Task to complete
Ignoring the pictures, copy the data exactly.

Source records
• • • • •
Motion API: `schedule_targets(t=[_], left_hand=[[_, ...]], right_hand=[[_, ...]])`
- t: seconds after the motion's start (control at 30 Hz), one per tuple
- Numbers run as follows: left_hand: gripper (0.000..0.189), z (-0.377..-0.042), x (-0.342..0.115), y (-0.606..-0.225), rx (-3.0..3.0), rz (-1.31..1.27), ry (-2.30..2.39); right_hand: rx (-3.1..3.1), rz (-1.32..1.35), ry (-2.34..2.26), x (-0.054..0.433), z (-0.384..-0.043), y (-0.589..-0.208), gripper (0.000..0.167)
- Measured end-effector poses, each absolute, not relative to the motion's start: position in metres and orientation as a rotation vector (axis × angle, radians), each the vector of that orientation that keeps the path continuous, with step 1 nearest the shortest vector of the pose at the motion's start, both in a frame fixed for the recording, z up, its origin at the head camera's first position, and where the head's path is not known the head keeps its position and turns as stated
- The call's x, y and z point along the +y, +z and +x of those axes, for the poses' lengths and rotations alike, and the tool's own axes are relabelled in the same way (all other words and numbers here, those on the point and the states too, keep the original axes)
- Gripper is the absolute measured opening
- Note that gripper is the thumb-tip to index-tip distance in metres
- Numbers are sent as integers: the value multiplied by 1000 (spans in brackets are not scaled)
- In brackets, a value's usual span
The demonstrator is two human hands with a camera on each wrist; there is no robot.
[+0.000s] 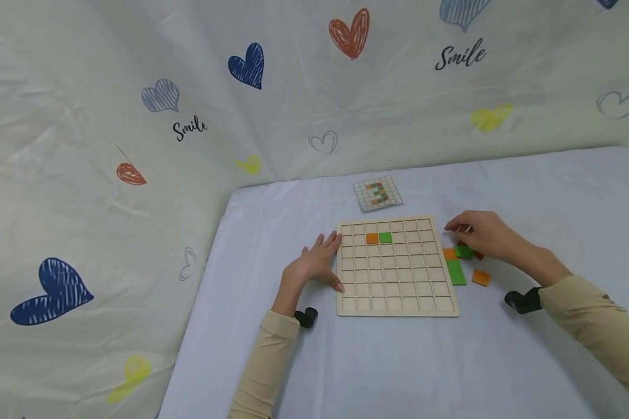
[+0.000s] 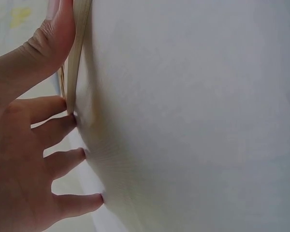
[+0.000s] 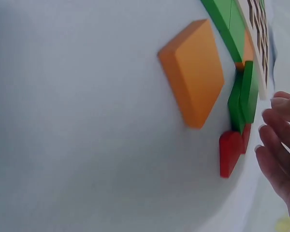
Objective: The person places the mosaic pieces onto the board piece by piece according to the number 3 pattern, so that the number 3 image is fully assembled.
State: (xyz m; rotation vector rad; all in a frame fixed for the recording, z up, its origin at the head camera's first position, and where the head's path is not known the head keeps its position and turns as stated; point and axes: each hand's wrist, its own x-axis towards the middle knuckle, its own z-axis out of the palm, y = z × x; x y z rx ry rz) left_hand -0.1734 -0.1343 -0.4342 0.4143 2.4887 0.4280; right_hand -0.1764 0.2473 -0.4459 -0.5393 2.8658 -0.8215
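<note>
A square wooden grid board (image 1: pixel 382 288) lies on the table with an orange tile (image 1: pixel 372 238) and a green tile (image 1: pixel 385 237) side by side in its upper part. My left hand (image 1: pixel 316 263) rests at the board's left edge, fingers spread, its thumb touching the edge lower down. Above a loose group of tiles right of the board hovers my right hand (image 1: pixel 484 233), fingers loosely bent. In the right wrist view nothing shows between its fingertips. Close by lie green tiles (image 3: pixel 250 94), red tiles (image 3: pixel 230 151) and a separate orange tile (image 3: pixel 195 72).
Behind the board lies a small pattern card (image 1: pixel 378 193) with a grid of coloured squares. A white cloth (image 1: pixel 314 372) covers the table. A sheet printed with hearts (image 1: pixel 246 66) hangs at the back and left.
</note>
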Motion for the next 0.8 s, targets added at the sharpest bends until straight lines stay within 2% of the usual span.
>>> schedule_targets(t=[0.2,0.53,0.8], left_hand=[[128,-173,-134,-434,2495,418,430],[128,-172,-133,-434,2497,399,372],[127,-171,-134,-432,2495,425,434]], right_hand=[[2908,-569,-805,260,-171,-448,17],[2835,-582,-771,267,-169,-449,24],[2819,-575,-711,267,-173,-448,18]])
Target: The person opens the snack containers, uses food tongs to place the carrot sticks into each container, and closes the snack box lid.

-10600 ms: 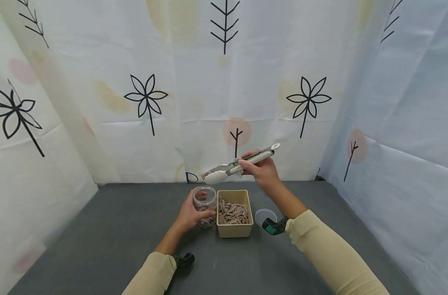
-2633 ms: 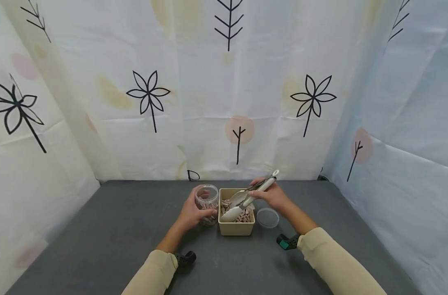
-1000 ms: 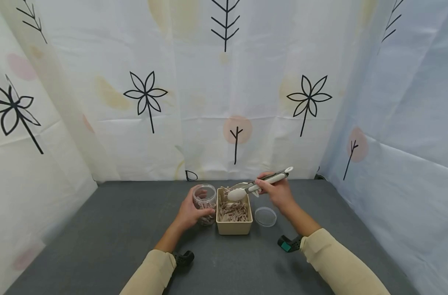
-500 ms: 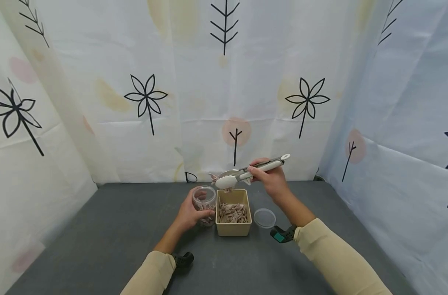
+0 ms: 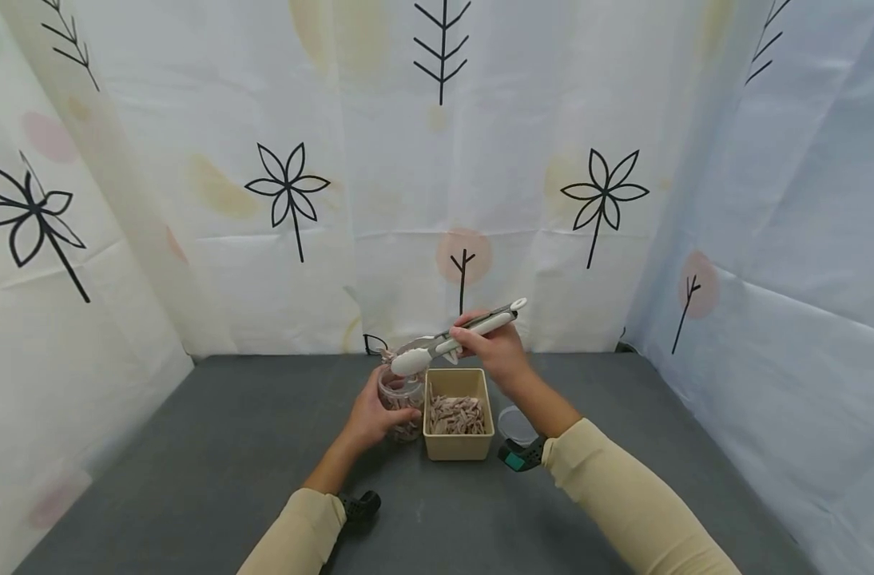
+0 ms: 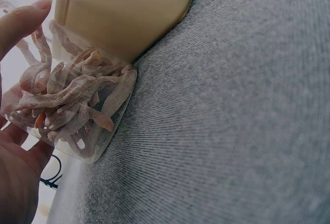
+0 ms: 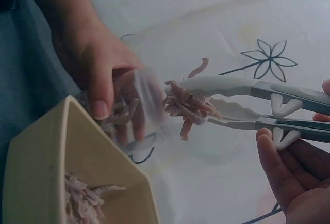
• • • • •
Your response
Motion API: `schedule_targets(t=[_], left_hand=[[_, ...]], right_hand=[[_, ...]])`
- t: seconds after the motion's start (control at 30 Hz), one per tuple
- Numbers run as follows: left_hand: gripper (0.000..0.189), z (-0.377..-0.042), x (-0.342..0.115), y (-0.606..-0.225), rx (-3.0..3.0), rz (-1.31..1.27), ry (-2.30..2.39); right_hand: rx (-3.1..3.1), rz (-1.32..1.35), ry (-2.34..2.26), x (-0.054..0.433), z (-0.384..-0.043), y (-0.589..-0.208), gripper (0.000..0.167)
- Measured end-effector poses, each absolute, not relative to the motion's start: position in metres and orientation as a rotation vector (axis × angle, radians), each the vector of that orientation that keeps the path continuous, with step 1 nearest the shortest vector of the pose at the motion's start, both in a frame fixed for the recording, z up, its origin at the head camera's first position, and where the head's path is not known the head keeps its position and turns as stated
- The call's x, y and z point along the +y, +z and +x of those axes, for the poses' lengths and rotations alike, and the tool's own axes are relabelled in the same way (all other words and numbers here, those on the point and the states too, keep the original axes)
- Gripper is the absolute measured opening
- Note that gripper is the thumb-tip to index-tip distance in metres
- Numbers are sent as integers: the value multiplied by 1000 (spans in brackets are not scaled)
- In brackets, a value's usual span
The demonstrator is two human hands with a camera on each wrist; there is no robot.
[+0.000s] 
[+0.000s] 
[+0.000s] 
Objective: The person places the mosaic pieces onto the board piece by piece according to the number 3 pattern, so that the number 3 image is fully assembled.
State: (xyz m; rotation vector rad; all in a frame fixed for the recording, z up, its origin at the head camera's first position, and where the head's path is not known the head keeps its position and turns as stated; point and axes: each hand's wrist, its own x-axis towards the middle knuckle, its own z-axis out of the palm, y = z × x; x y z rx ry rz) left_hand -0.1734 -0.1343 -0.4342 0.4143 2.4887 0.4280; right_hand -0.1764 0.2473 -0.4459 -0.5393 2.8658 -0.8215
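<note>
A square wooden grid board (image 1: pixel 382 288) lies on the table with an orange tile (image 1: pixel 372 238) and a green tile (image 1: pixel 385 237) side by side in its upper part. My left hand (image 1: pixel 316 263) rests at the board's left edge, fingers spread, its thumb touching the edge lower down. Above a loose group of tiles right of the board hovers my right hand (image 1: pixel 484 233), fingers loosely bent. In the right wrist view nothing shows between its fingertips. Close by lie green tiles (image 3: pixel 250 94), red tiles (image 3: pixel 230 151) and a separate orange tile (image 3: pixel 195 72).
Behind the board lies a small pattern card (image 1: pixel 378 193) with a grid of coloured squares. A white cloth (image 1: pixel 314 372) covers the table. A sheet printed with hearts (image 1: pixel 246 66) hangs at the back and left.
</note>
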Motion for the next 0.8 s, targets added at the sharpest bends until straight lines stay within 2% of the usual span.
>>> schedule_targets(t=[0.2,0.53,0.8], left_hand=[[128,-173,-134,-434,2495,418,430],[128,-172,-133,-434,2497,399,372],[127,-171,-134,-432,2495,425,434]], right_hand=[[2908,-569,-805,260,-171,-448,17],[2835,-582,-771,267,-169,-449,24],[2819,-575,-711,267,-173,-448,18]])
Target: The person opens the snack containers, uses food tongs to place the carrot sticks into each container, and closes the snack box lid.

-10600 ms: 
-2633 ms: 
-1000 ms: 
-500 ms: 
+0 ms: 
+0 ms: 
+0 ms: 

No other output is expected for this exercise.